### [WHAT YOU NEED TO DO]
Lines with the word "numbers" in them must be copied from the records below.

### [AVAILABLE RECORDS]
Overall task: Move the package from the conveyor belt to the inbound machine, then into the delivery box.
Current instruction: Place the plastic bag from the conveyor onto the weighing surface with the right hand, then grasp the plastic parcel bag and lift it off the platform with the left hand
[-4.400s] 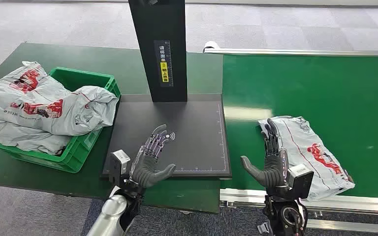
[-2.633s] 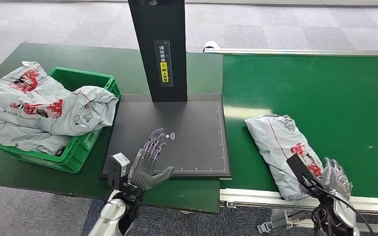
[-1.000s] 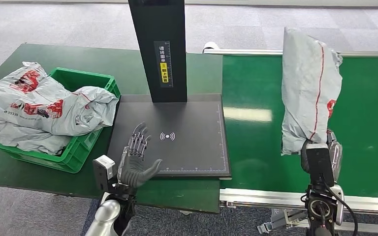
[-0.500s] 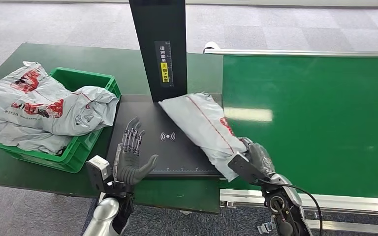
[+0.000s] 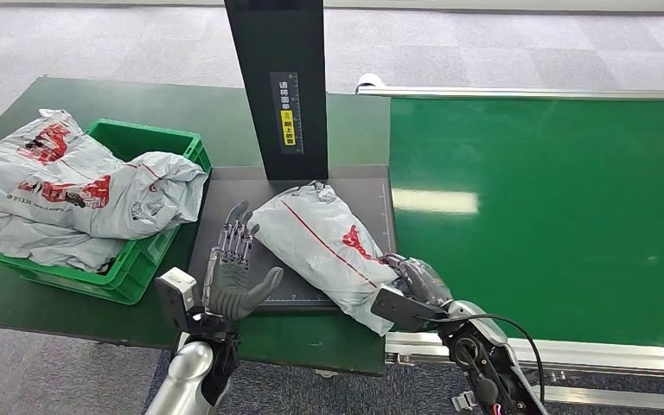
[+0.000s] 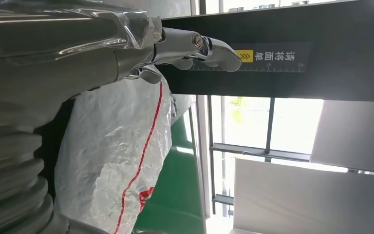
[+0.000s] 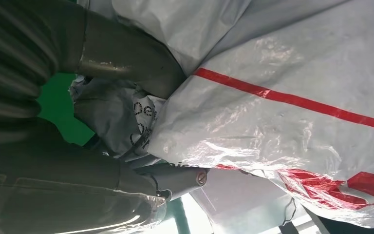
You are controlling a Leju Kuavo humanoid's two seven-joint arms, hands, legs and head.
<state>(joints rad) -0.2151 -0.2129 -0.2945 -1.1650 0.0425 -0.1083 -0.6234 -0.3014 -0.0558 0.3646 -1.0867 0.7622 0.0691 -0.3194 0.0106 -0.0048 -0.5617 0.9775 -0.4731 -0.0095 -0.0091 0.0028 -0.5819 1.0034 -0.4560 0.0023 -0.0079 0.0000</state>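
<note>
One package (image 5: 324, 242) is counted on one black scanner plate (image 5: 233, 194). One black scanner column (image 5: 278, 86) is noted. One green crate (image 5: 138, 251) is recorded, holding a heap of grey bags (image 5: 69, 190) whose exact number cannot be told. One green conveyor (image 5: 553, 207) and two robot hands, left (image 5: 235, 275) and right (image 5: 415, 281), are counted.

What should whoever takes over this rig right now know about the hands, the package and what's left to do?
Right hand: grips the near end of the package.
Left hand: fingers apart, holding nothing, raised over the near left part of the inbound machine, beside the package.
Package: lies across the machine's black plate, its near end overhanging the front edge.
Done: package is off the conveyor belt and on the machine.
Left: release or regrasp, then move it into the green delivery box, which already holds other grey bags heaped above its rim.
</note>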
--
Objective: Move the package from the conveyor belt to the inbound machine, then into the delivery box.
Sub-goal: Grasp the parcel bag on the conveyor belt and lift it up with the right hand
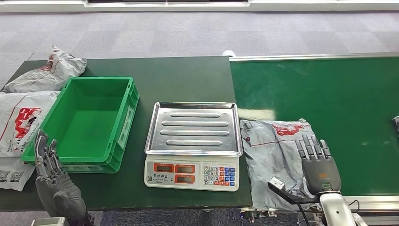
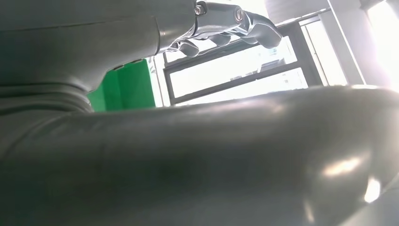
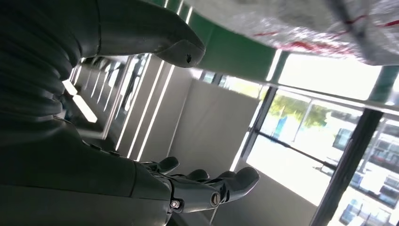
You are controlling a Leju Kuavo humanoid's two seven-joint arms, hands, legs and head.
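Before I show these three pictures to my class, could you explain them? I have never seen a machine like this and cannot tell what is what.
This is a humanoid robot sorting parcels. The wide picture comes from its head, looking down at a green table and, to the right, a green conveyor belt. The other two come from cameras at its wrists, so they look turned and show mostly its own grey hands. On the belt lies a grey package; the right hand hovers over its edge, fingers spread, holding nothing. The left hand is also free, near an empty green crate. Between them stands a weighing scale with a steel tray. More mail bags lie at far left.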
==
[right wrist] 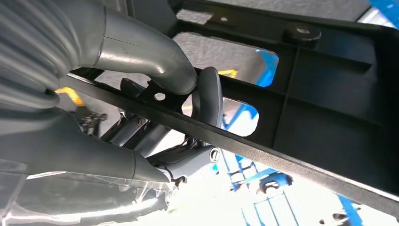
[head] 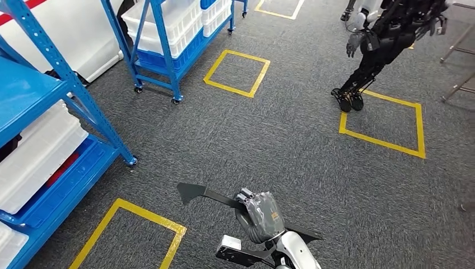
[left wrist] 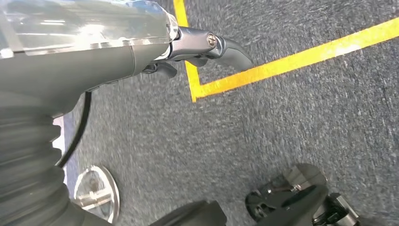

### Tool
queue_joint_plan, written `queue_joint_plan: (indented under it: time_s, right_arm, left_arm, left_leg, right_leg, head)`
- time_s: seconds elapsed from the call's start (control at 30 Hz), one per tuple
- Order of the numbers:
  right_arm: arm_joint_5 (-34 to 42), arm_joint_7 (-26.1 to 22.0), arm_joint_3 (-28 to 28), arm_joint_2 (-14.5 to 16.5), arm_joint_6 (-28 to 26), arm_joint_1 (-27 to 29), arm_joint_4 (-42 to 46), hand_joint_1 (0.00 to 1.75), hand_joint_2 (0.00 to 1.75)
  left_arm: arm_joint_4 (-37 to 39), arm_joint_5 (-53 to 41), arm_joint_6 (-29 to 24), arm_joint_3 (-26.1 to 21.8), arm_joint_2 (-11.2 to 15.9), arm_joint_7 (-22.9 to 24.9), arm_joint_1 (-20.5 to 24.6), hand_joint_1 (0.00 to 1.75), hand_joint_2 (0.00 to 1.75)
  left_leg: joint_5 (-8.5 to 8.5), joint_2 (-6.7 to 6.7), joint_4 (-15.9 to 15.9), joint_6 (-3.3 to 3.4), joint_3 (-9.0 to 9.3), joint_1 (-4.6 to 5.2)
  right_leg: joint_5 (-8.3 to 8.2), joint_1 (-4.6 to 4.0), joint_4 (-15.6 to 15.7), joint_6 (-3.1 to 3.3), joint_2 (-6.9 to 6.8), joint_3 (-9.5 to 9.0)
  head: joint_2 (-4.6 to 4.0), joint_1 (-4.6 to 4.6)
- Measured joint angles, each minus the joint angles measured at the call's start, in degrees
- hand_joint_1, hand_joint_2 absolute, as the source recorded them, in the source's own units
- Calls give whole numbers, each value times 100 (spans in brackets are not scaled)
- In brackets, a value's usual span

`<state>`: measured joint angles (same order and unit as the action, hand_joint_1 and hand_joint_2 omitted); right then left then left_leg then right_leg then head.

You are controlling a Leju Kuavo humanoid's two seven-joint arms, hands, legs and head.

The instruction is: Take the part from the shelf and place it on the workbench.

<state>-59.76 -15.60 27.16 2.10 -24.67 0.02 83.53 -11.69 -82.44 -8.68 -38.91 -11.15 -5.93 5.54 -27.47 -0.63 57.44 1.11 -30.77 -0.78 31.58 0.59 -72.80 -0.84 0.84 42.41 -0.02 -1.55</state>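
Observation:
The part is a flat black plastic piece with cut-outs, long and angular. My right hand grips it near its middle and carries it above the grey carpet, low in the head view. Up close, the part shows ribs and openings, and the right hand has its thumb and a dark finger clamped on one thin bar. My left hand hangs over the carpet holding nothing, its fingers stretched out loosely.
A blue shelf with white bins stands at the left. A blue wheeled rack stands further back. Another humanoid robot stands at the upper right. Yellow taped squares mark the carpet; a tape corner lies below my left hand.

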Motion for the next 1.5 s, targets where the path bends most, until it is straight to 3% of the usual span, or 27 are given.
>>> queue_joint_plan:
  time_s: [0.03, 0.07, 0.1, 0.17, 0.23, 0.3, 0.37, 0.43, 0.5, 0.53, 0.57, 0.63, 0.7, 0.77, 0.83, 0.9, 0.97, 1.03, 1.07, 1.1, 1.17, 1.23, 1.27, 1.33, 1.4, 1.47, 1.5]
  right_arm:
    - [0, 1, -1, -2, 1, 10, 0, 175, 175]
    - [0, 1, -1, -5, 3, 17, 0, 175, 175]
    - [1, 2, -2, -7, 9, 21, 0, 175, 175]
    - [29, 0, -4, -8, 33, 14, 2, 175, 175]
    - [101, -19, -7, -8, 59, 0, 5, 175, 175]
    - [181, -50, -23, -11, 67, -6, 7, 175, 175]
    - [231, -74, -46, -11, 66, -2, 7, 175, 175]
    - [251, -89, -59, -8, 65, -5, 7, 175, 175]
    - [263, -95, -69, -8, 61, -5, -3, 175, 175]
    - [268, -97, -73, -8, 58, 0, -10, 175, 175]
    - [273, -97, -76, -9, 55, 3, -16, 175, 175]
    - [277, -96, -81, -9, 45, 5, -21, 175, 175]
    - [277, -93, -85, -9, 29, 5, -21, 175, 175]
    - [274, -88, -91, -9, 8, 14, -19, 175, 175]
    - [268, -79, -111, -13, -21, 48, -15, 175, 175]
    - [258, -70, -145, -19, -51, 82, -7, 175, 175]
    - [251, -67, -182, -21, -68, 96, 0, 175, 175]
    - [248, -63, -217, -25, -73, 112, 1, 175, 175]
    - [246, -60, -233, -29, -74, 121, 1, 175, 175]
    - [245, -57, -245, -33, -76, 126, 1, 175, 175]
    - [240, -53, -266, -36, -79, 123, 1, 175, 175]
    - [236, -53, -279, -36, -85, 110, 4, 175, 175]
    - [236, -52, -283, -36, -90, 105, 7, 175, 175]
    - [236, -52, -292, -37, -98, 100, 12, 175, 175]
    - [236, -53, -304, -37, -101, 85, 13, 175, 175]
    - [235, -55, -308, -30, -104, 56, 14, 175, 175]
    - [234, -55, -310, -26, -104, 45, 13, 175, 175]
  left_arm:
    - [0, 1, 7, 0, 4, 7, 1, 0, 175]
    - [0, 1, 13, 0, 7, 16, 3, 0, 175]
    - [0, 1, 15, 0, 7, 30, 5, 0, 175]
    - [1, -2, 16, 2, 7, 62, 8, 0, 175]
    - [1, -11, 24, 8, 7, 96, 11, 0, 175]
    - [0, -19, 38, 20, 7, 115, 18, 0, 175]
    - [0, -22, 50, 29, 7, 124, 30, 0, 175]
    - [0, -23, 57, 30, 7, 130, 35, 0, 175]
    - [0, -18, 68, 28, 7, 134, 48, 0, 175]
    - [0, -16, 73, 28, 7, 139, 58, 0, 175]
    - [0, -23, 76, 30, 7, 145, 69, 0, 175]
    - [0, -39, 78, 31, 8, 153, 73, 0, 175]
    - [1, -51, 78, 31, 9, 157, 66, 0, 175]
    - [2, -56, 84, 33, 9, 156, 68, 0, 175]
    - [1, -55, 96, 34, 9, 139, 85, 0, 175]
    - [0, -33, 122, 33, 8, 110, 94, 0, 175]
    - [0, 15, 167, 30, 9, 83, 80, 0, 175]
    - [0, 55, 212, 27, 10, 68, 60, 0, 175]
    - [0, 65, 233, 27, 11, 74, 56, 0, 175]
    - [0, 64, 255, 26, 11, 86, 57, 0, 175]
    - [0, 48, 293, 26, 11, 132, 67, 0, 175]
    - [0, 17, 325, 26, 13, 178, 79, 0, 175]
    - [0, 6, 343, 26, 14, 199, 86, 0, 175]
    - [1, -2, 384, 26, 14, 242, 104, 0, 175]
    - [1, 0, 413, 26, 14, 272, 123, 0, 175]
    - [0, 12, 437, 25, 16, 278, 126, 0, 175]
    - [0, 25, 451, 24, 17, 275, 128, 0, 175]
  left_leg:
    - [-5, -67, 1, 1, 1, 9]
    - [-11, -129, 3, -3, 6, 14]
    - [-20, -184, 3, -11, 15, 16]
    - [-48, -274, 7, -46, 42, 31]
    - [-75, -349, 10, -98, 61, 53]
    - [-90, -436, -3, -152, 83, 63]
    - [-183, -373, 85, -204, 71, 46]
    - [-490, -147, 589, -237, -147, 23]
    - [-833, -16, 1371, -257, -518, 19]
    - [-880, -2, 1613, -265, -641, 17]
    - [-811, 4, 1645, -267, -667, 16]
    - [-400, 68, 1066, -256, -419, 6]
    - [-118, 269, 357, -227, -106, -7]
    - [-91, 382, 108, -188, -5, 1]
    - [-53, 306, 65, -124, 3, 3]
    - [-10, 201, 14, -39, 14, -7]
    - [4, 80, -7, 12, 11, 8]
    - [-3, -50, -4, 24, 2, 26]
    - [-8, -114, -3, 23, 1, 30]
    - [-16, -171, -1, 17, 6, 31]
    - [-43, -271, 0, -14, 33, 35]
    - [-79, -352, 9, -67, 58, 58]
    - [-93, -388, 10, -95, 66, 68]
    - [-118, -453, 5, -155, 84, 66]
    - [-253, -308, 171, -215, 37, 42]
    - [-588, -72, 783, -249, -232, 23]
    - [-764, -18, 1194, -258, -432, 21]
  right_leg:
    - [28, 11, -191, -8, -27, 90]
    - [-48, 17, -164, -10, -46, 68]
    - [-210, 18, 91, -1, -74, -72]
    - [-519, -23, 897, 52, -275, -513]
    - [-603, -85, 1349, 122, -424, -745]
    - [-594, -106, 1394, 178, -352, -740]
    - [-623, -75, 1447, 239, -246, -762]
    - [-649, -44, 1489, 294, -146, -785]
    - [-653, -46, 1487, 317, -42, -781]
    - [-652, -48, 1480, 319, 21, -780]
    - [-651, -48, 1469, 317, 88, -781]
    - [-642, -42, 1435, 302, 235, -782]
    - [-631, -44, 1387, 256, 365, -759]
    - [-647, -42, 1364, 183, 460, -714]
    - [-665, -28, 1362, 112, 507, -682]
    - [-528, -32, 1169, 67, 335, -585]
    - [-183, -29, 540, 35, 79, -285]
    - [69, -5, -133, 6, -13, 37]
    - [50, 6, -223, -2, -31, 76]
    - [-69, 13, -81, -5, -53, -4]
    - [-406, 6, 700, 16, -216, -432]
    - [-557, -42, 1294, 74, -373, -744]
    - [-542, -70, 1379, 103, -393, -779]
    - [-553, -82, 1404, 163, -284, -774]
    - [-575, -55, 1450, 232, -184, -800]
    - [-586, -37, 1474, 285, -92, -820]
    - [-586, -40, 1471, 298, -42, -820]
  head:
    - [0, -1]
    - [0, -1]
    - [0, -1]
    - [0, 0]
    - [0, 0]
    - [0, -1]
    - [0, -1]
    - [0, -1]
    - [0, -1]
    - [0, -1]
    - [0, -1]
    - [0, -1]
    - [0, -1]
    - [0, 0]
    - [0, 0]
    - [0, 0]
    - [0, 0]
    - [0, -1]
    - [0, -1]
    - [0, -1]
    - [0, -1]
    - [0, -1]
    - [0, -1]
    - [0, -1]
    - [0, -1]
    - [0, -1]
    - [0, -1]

### [ANSWER TO THIS TASK]
- Order of the numbers:
- Calls give whole numbers, each value times 100 (spans in brackets are not scaled)

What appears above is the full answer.